A great essay on why programming is hard:
It’s harder than you think. Right now you’re probably underestimating the amount of frustration and discomfort you’re about to experience, without realizing that by doing so you’re creating all sorts of subtle barriers to obtaining a deep understanding of programming.
Language does matter
I find this part extremely true: my first language is Java. Every programming language I’ve tried since has been through comparing it to Java. I’ve had criticism of each different language based on my assumptions. Scripting languages being prone to bad coding because they are not strictly typed, having to do tedious work with languages that require memory management (my time is too valuable!).
Your first programming language provides you with a base vocabulary through which you begin to understand all other computer programs.
Programming is the best way to learn programming.
Also another trueism.

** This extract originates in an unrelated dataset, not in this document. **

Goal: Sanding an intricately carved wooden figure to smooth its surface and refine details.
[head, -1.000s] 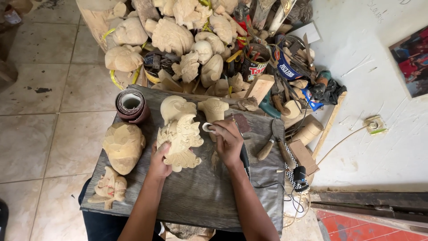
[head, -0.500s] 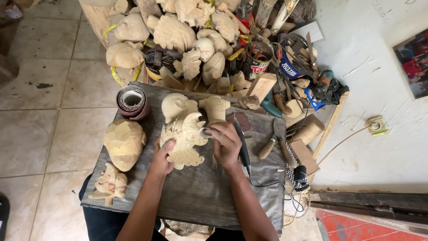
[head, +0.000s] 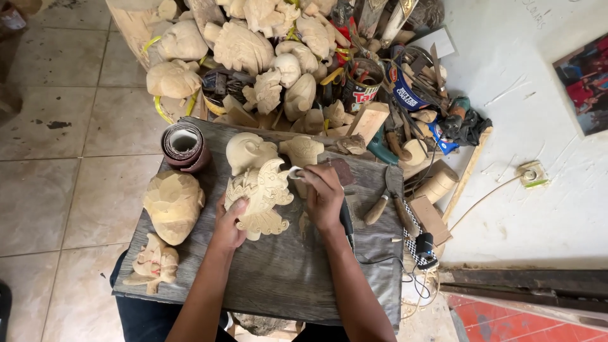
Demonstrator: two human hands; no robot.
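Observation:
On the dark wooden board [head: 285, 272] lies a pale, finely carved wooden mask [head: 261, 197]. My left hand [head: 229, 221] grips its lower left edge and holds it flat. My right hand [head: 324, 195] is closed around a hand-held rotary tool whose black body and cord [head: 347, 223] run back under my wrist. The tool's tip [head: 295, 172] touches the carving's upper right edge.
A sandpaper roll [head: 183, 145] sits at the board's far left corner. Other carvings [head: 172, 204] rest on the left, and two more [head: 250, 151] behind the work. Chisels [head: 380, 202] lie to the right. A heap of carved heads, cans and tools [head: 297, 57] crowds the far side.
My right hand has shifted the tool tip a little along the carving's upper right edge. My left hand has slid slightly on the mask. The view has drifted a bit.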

The best people in my class in college were those who had done the most code. But to transfer that to industry you have to have interpersonal skills, be willing to compromise, work well in a team etc. It sounds fluffy, but once you realise how much as a team you rely on other people (and how bad code merges, bad commits can cause a lot more work)1.
It’s OK to suck at math; you won’t be using much anyway.
Also I’ve found this to be true. I wouldn’t be the worlds greatest at math (in fact they were the classes I felt most unease at in college)2. The author here is spot on about command of English. Professional programming (not necessarily what the article is about) requires a lot of communication. Like I said above, interpersonal skills is without doubt the most important attribute besides being technically competent. If your customer/stakeholder/manager can’t give you a design specification or you can’t read and understand an API, you’re instantly a lot less valuable. I’ve seen this in college also, a very proficient programmer who consistently did badly even at programming modules - because he never bothered to understand what was required in each task.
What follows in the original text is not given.